I believe this lot alone (with the flood channel easement in place) would be worth $250-$300K if vacant. This is due to the fact that it is slightly oversized and in an “exclusive” area.
If this buyer had deeper pockets (poss ~$100K to spend on the property after COE), he could play games with seller’s holdover tenants for months and mitigate or fix any structural problems he found after COE (ESP if he received the property for $371K). A tenant-occupied short sale, esp one where the seller is residing out of the country and the tenants are running an established business within it, would be PERILOUS for a FTB to deal with if the tenants remained there at COE, IMHO. As would any undisclosed drainage or structural problems.
Although the MLS aggregators are stating seller purchased this property in 2004, I found no grant deed to indicate a sale occurred on this property in that year.

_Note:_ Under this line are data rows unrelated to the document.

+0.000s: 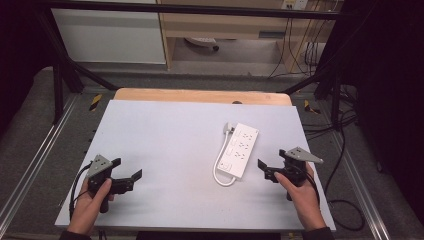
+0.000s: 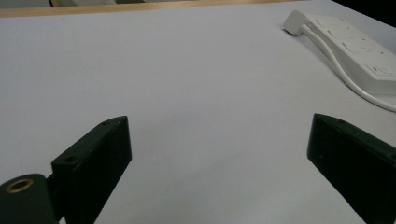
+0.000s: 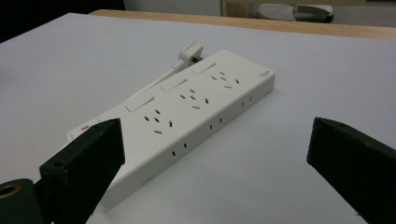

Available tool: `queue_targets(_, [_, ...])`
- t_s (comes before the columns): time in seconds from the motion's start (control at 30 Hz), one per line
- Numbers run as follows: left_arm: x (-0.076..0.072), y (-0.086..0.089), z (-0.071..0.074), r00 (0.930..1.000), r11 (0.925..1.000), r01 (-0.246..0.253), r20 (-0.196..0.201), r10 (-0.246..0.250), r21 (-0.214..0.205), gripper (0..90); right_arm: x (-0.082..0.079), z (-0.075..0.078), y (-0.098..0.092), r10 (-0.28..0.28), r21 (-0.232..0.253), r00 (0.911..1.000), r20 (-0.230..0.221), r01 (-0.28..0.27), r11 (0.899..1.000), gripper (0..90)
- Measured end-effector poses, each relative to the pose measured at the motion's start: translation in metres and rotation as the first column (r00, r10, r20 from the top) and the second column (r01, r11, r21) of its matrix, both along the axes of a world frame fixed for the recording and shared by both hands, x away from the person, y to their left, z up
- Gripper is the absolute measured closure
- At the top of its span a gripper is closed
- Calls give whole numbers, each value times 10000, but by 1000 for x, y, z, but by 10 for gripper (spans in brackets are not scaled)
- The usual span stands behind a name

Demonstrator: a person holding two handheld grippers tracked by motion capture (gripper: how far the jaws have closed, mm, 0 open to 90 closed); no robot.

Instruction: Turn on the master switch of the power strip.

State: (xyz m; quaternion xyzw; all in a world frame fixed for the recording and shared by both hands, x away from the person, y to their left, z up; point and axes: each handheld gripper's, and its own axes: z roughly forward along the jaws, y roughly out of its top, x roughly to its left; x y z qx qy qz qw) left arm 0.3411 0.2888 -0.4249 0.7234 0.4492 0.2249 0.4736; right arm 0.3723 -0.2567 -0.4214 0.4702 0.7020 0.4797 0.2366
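Note:
A white power strip (image 1: 241, 150) lies on the pale table (image 1: 170, 145), right of centre, with its white cable (image 1: 220, 172) looped along its left side to a plug (image 1: 228, 128) at its far end. My right gripper (image 1: 272, 161) is held just right of the strip's near end, jaws open and empty; in the right gripper view the power strip (image 3: 196, 102) lies ahead and left of the right gripper (image 3: 215, 158). My left gripper (image 1: 127, 169) hovers open over bare table at the near left. Far right in the left gripper view is the strip (image 2: 359, 51), well beyond the left gripper (image 2: 219, 158).
A wooden edge (image 1: 200, 95) runs along the table's far side. Black frame bars (image 1: 65, 75) stand around the table, and cables (image 1: 345, 130) trail on the floor to the right. A cabinet (image 1: 110, 35) stands behind.

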Motion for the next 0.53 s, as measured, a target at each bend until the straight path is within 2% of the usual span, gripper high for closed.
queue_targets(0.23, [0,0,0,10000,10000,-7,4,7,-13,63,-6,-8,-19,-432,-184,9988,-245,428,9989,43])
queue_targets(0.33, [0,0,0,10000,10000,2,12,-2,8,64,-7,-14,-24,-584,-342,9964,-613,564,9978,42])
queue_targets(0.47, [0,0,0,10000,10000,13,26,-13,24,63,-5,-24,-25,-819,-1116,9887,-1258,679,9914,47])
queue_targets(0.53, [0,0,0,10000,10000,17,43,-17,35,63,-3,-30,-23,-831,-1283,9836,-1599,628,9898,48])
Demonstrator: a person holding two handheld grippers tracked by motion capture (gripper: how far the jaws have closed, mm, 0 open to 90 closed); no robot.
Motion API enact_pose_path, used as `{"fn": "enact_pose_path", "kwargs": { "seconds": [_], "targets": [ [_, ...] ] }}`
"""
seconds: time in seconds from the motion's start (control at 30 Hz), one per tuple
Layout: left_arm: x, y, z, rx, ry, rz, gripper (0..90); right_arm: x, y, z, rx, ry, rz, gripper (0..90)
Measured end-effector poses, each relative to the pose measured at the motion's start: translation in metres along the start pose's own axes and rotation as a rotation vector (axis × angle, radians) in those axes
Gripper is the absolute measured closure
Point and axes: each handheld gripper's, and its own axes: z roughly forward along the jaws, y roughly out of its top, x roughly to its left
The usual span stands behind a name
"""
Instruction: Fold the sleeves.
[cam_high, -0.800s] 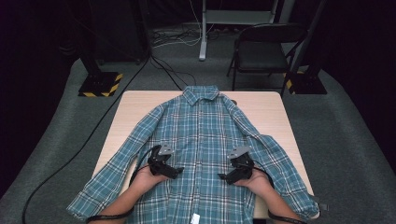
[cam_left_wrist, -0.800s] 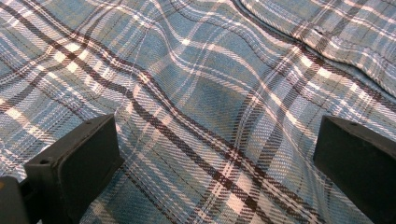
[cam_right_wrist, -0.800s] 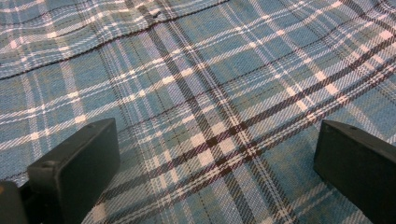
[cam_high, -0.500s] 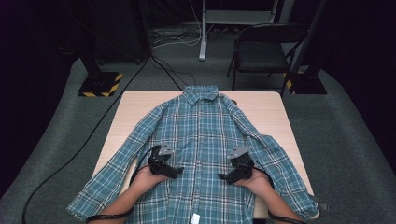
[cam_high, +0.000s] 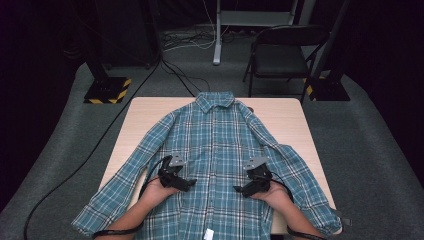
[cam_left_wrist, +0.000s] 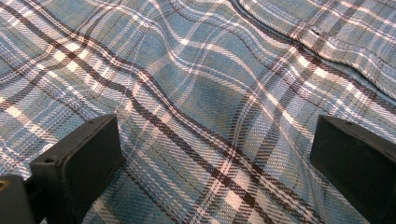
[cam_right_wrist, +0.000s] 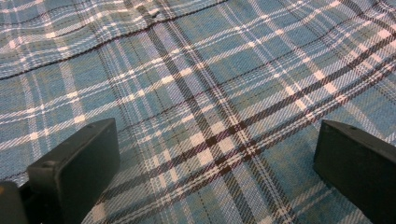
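Two hand-held grippers — left (cam_high: 186, 183), right (cam_high: 241, 189) — jaws apart, apparently hovering over plaid shirt (cam_high: 215, 140).

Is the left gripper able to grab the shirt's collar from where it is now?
Probably yes. The left gripper is open over the shirt, and nothing lies between it and the collar farther up the table.

Both forearms enter from the near edge. Left hand (cam_high: 159, 189) holds the left gripper (cam_high: 186, 184), right hand (cam_high: 272, 192) holds the right gripper (cam_high: 240, 189); tips point inward toward each other. Fingers (cam_left_wrist: 81, 158) of each stand wide apart, gripping nothing
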Motion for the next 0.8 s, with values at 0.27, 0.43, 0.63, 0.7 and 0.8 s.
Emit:
{"fn": "enact_pose_path", "kwargs": {
  "seconds": [0.27,0.43,0.63,0.7,0.8],
  "targets": [
    [0.003,0.0,-0.003,0.003,-0.006,-0.004,4.9,0.0,0.0,0.0,0.0,0.0,0.0,0.0],
    [0.007,-0.001,-0.007,0.012,-0.005,-0.02,6.8,0.0,0.0,0.0,0.0,0.0,0.001,0.0],
    [0.012,-0.002,-0.013,0.013,-0.003,-0.047,8.3,0.0,0.0,0.0,0.0,0.0,0.001,0.0],
    [0.014,-0.002,-0.014,0.007,0.0,-0.054,8.8,0.0,0.0,0.0,0.0,0.0,0.001,0.0],
    [0.015,-0.002,-0.018,0.003,0.004,-0.059,9.0,0.0,0.0,0.0,0.0,0.0,0.001,0.0]
  ]
}}
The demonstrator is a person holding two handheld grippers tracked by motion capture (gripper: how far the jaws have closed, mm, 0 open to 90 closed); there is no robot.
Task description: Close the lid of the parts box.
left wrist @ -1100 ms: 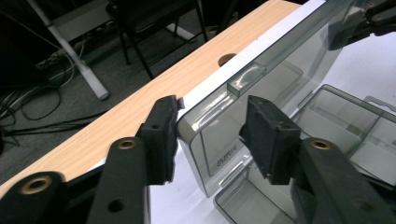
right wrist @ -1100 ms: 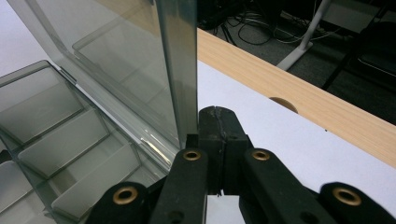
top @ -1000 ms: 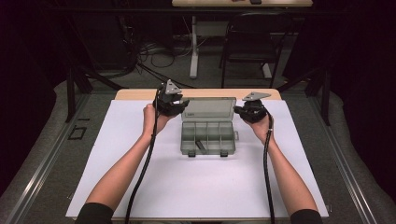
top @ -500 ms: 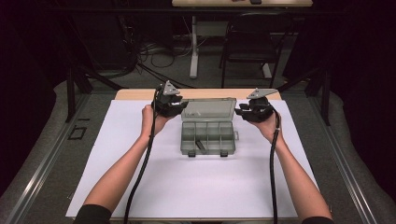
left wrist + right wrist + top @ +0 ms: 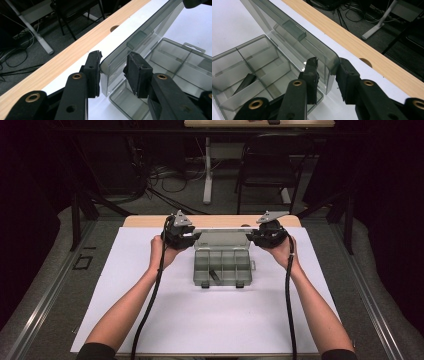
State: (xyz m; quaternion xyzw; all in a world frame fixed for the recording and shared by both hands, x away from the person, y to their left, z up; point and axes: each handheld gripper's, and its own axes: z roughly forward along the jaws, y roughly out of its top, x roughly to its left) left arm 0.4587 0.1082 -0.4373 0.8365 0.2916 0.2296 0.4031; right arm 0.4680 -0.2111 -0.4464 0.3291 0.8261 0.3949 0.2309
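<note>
I hold a gripper in each hand at the far edge of the white sheet (image 5: 150, 310) that covers the tabletop, with the grey compartment box (image 5: 222, 267) between my hands, nearer the far edge than the near one and about midway between left and right. Its clear lid (image 5: 222, 239) stands raised at the far side of the box, tilted back toward the bare wooden strip (image 5: 145, 221) along the table's far edge.

My left gripper (image 5: 112, 68) sits at the lid's left corner. Its jaws are partly apart with the corner of the lid (image 5: 140, 42) between them; one pad touches the lid's edge, the other stands just off it, so I am not clamping it.

My right gripper (image 5: 327, 75) sits at the lid's right corner. Its jaws have just been closing a little, and the rounded corner of the lid (image 5: 294, 35) lies between them; I cannot tell for sure whether the pads press on it.

In the box's near-left compartment lies a small dark piece (image 5: 244, 83), leaning against a divider.
</note>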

I haven’t looked at the documents but it is possible that an interspousal transfer deed for this property was filed on 5/10/04. THIS particular seller and two adjacent neighbors were forced to grant strips of their land (easements) to the county for a flood control channel in 1992, after county began proceedings to take it over in 1990.
The channel is visible from the street and extends from the back of this lot up the hill on the left, facing the property from the street.
Without examining the documents myself, I feel this particular seller (age 67) was an original owner (1978) or purchased the property on 2/23/82. (Electronic records prior to 1982 are not avail with the SD Co Recorder.)
If the OP’s broker was using a reputable CA title company, there is no reason for him to insist on using his own. I put the service selection contingency in just in case seller’s broker had selected what I would consider to be a “flaky” title company. Yes, they are around.